YOUR OBJECTIVE: Scan the entries for lines with the word "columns", then copy those lines.

Records from a dataset
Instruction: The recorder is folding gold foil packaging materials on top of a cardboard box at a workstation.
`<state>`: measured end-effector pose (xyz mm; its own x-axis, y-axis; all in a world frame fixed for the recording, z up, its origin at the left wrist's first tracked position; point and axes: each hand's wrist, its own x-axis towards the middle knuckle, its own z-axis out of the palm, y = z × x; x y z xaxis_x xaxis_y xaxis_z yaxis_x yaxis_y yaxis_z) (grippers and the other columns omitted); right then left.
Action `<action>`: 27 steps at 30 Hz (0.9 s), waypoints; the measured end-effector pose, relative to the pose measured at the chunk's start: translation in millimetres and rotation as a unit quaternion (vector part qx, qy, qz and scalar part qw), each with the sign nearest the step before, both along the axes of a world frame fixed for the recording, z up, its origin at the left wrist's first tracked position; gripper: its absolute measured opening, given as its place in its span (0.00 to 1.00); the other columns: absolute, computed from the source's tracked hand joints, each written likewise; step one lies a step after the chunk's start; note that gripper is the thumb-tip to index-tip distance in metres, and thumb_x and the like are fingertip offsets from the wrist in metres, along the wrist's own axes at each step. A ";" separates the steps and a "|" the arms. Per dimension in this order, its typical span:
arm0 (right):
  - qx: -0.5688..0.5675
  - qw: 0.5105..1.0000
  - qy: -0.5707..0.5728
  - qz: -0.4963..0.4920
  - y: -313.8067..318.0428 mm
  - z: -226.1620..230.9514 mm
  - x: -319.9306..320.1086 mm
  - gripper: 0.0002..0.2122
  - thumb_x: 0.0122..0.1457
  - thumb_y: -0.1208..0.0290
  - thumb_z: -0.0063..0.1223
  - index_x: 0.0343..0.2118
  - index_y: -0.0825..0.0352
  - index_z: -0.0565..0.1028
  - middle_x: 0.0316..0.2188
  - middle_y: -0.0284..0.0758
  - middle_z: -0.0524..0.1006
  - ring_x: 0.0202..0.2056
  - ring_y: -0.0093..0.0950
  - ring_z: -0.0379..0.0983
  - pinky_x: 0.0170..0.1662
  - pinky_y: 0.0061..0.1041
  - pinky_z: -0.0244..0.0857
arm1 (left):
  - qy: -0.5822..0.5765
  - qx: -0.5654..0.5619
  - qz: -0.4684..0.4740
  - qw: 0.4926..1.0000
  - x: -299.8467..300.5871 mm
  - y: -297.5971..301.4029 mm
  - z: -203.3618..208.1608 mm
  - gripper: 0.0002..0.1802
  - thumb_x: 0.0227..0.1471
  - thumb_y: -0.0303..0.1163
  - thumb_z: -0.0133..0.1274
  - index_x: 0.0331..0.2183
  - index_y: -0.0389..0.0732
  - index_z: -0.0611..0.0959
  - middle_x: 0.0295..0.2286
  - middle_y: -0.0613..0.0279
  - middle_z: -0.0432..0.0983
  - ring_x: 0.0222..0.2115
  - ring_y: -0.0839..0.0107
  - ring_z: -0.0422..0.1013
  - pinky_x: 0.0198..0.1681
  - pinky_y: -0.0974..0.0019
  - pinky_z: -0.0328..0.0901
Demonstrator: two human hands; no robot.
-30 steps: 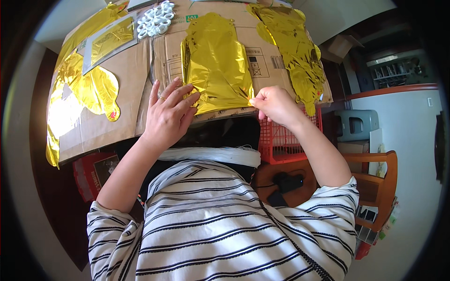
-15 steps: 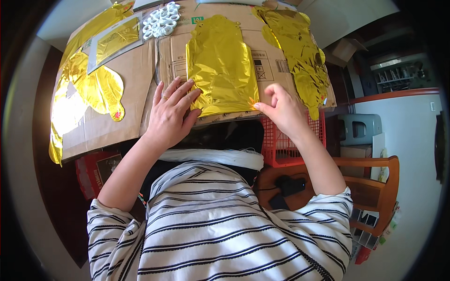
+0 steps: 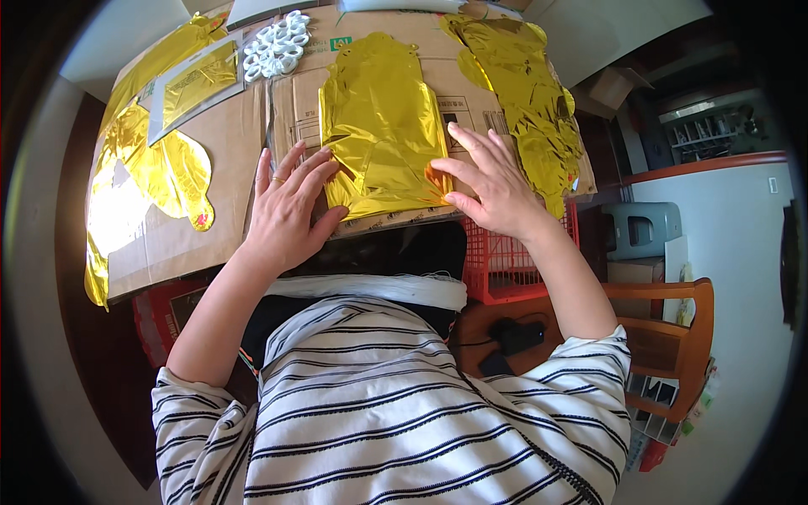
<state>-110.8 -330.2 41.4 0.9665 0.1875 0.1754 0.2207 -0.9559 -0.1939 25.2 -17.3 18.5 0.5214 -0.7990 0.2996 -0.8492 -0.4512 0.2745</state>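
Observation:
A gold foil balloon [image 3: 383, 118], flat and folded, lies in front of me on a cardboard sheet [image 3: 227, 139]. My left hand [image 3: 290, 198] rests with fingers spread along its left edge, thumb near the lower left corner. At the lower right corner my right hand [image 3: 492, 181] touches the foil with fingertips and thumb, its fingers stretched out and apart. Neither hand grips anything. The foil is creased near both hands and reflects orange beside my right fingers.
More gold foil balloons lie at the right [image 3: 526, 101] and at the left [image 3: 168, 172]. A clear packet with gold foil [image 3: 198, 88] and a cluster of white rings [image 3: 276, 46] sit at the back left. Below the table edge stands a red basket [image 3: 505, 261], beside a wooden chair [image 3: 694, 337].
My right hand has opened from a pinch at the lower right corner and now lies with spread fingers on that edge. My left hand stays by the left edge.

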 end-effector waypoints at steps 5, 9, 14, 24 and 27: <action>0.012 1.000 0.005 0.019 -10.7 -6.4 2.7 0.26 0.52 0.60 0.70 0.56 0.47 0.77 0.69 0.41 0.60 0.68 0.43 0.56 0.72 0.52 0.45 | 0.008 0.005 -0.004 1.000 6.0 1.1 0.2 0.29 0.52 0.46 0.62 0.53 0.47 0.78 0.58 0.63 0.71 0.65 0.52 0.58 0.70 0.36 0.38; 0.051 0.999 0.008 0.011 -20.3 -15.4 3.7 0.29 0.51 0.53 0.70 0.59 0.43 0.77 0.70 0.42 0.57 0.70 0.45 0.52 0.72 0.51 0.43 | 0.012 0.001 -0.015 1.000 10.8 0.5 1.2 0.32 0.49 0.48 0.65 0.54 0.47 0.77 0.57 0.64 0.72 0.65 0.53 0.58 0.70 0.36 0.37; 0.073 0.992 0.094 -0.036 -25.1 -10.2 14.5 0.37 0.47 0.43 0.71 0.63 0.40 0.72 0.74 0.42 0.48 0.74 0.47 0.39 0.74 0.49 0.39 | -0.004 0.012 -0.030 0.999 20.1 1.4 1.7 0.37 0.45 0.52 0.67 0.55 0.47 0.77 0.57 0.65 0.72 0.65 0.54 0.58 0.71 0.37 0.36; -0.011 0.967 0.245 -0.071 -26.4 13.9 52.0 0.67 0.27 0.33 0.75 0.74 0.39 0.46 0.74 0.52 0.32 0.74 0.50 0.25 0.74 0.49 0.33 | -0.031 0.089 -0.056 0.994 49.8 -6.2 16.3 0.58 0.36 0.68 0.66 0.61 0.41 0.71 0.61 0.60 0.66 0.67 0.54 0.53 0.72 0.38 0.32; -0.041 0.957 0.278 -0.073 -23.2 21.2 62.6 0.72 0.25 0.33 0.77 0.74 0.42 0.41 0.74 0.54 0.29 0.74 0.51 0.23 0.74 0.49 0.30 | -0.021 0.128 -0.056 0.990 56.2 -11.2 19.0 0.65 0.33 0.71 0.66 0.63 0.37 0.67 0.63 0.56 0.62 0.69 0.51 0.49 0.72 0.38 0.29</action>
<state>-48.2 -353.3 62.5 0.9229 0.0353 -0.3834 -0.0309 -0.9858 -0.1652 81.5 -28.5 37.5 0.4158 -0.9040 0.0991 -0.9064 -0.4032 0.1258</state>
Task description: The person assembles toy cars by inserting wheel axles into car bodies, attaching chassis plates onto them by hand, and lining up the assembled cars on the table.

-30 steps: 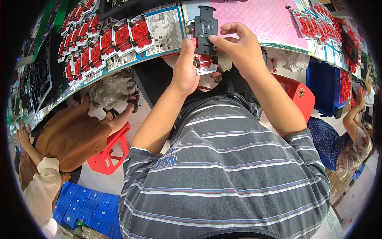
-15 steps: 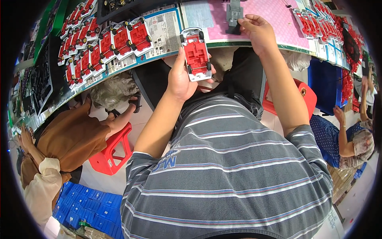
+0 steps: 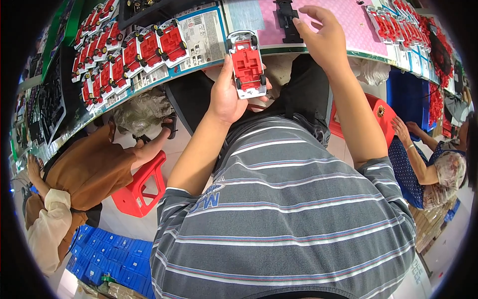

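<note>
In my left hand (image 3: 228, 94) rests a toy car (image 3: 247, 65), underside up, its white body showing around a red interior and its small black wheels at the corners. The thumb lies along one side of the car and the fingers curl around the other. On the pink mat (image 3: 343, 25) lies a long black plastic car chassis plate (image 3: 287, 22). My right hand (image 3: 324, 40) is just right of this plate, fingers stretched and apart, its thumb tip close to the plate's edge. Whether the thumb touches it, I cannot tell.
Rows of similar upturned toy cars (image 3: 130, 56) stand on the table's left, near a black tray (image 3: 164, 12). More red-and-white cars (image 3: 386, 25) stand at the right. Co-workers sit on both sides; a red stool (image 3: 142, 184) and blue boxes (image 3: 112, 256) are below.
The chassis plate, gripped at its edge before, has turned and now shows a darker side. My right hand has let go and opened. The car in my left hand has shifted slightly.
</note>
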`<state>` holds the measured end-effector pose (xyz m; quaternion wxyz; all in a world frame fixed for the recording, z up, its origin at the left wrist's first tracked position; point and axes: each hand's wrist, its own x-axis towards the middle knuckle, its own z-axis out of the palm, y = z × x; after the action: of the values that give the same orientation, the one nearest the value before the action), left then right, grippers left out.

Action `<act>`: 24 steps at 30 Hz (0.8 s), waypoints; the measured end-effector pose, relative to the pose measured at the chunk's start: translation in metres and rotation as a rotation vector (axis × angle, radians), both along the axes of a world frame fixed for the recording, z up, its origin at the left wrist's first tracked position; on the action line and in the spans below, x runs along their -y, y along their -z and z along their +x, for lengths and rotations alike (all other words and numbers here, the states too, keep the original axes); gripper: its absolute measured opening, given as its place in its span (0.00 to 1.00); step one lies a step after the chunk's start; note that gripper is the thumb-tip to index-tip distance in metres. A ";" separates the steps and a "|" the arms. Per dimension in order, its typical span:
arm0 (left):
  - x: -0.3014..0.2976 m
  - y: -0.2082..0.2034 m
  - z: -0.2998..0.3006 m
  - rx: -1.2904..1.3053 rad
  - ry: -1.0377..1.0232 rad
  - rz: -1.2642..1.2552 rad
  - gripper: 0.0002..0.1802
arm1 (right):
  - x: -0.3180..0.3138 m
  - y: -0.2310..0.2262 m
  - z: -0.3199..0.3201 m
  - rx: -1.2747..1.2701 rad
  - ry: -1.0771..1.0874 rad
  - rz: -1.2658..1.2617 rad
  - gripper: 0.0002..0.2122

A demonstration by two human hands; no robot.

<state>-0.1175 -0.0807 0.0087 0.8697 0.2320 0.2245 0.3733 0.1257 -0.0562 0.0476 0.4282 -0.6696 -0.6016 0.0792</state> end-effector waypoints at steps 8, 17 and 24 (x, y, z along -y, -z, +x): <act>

RESULT OF THE TASK:
`<state>`: measured end-effector pose (xyz mm; its own x-axis, y-axis; all in a world frame fixed for the recording, z up, its origin at the left wrist's first tracked position; point and axes: each hand's wrist, its own x-axis towards the middle knuckle, its own z-axis out of the palm, y = z × x; x y z xaxis_x xaxis_y xaxis_z yaxis_x yaxis_y yaxis_z) (grippers and the other columns omitted); right then left.
Action `<action>`: 27 steps at 30 Hz (0.9 s), waypoints; the measured end-effector pose, relative to the pose measured at the chunk's start: translation in millimetres and rotation as a unit quaternion (vector part qx, qy, qz and scalar part qw), each with the sign nearest the step before, both along the axes of a world frame fixed for the recording, z up, its origin at the left wrist's first tracked position; gripper: its absolute measured opening, given as its place in its span (0.00 to 1.00); the other columns: absolute, computed from the source's tracked hand joints, each written likewise; step one lies a step after the chunk's start; note that gripper is the thumb-tip to index-tip distance in metres, and thumb_x and the like are fingertip offsets from the wrist in metres, along the wrist's own axes at each step. A ";" separates the steps and a "|" the arms. Per dimension in this order, its typical span:

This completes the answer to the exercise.